J'en retiens tout particulièrement cet argument "On ne voulait pas que tu aies l'étiquette "violée" sur le front" avancé par ses collègues pour justifier leurs réserves.

Dans leur idée il s'agissait de la protéger.

Mais dans cette phrase est contenue une autre réalité : avoir été violée est un déshonneur qu'il est préférable de cacher.

Oser le féminisme avait frappé juste avec son slogan "la honte doit changer de camp".

Tant qu'on considérera qu'il est préférable pour la victime d'un viol de ne pas exposer ce qu'elle a subi on cantonnera les femmes au silence.
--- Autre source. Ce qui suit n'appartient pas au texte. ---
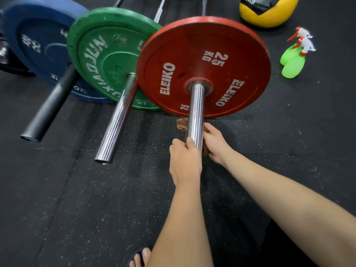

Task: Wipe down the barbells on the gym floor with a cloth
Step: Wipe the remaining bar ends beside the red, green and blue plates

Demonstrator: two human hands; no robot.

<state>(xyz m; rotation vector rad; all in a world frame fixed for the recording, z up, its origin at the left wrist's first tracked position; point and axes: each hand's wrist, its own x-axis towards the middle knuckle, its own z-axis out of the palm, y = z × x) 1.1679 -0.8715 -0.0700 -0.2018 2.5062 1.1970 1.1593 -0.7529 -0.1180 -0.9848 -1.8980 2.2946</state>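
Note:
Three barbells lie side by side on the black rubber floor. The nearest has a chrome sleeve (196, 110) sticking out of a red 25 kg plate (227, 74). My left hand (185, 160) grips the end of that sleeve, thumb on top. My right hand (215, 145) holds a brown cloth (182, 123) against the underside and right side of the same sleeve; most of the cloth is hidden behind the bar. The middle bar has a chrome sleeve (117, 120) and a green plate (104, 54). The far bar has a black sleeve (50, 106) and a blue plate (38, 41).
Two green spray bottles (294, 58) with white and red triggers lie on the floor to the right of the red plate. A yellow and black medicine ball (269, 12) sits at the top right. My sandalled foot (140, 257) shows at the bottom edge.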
C'était bien la démarche des  313 femmes qui ont signé avec Clémentine Autain un manifeste dans lequel elles déclarent avoir été violées , paru dans le Nouvel Obs du 22 novembre. 


En 2012, traine encore l'idée que des rapports sexuels sont valorisants pour un homme qui pourra se vanter de ses conquêtes et de ses exploits mais dévalorisants (et vraiment dans le sens de "perdre de la valeur") pour une femme.  Une femme qui a de nombreux amants peut encore être étiquetée "fille facile" et j'ai  entendu récemment l'expression que je croyais disparue  "c'est une Marie couche toi là".